Stephen: Yes, this is correct. We are gradually bringing awareness from the outside world, to within our body, by acknowledging different ranges of experience and relaxing our interest in them so that awareness rests within our body.
As we do so the field that we were previously aware of goes to the background by itself, and our new object of mindfulness comes to the foreground.
Question: When you say to be aware of everything as one. What does attention do at this time? Does it just surf through different sensations? For example, this moment the attention is on the warmth in my hands, then the next moment it shifts to the touch of my legs with the meditation cushion, then it goes to the feeling of heaviness and so on. Is it something like this?
Stephen: Both awareness and the focal point within awareness (attention), have a range of focus just like a camera.
Your attention scanning from one experience to another is a mental habit, in your training in MIDL you will learn to open and narrow the focus of your attention separate from your background awareness.
I recommend playing with this when you are walking down your street, viewing the whole street as one rather than focusing in on specific things, just as if you were a tourist who was visiting your street for the first time.

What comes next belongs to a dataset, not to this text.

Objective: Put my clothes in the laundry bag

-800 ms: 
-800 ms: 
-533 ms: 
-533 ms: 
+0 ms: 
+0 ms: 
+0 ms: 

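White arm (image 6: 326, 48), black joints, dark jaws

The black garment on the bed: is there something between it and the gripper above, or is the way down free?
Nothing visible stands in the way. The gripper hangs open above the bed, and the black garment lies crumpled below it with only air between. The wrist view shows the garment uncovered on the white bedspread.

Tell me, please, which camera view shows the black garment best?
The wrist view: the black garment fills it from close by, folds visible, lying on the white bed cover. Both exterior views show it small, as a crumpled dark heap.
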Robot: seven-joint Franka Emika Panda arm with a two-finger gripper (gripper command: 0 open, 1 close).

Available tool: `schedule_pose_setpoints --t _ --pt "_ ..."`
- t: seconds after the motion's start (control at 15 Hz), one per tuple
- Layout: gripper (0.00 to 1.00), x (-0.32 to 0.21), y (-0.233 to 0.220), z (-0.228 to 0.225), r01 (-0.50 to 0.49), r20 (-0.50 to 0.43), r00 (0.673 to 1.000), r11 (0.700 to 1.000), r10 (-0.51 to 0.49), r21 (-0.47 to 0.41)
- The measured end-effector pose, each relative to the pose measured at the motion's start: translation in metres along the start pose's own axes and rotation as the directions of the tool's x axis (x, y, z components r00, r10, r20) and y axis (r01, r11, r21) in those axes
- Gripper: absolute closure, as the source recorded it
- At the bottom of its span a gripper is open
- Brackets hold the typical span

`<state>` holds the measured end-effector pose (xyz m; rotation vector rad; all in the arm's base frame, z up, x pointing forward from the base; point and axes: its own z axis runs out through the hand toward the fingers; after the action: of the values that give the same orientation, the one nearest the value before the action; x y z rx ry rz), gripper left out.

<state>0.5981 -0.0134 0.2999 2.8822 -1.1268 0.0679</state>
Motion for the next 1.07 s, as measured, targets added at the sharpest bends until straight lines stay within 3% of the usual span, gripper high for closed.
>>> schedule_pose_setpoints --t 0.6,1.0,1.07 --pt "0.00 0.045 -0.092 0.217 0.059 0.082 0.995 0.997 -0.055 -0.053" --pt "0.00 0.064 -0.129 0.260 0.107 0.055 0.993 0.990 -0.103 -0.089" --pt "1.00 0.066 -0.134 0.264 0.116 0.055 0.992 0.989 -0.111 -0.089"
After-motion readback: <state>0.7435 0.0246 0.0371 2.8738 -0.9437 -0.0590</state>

Question: When I try to hold several objects in my attentions, I just notice that my attention is quickly alternating between these several objects.
Stephen: And this is normal for many of us, it is just a habit of attention, the same can be said for many other meditators that can keep multiple objects within their attention but have difficulty keeping their attention on one object exclusively over a period of time.
You can see this in the different skillsets in daily life in the way that different people are able to use attention.
With practice we can learn to use all ranges of attention and awareness, in MIDL this is called flexible attention, and this is something that you will naturally develop as you practice the different MIDL skills.
A complete fluidity of attention and awareness that is comfortable everywhere and gets stuck nowhere.
Question: So, if I'm viewing the whole street as one, will I still see the details of specific things (like a person walking across the road, the color of the building etc.) or will it be more of a fuzzy image with all the objects in it?
Stephen: Yes, you will clearly see a person walking across the road, but your attention will not focus in on what you like or dislike about them., it will just see a person walking across the road.
This is how it usually is; we see, hear, smell, taste, feel, know something in a general way and then our mind focusses in on one aspect of what is being experienced, and fades into the background all other aspects about it.
This is usually because we find that particular aspect of what we see, hear, smell, taste, feel, know, pleasant or unpleasant. It is with the focusing in on one aspect of what is being sensed, with attraction or aversion, that judgment is overlayed.
The easiest way to experience the swapping between this focus of attention is noticing that to read this, your attention is focused in on the screen. Now relax your sight and notice that you can see the text on the screen, the screen, and other objects in the room around the screen, in one field of vision.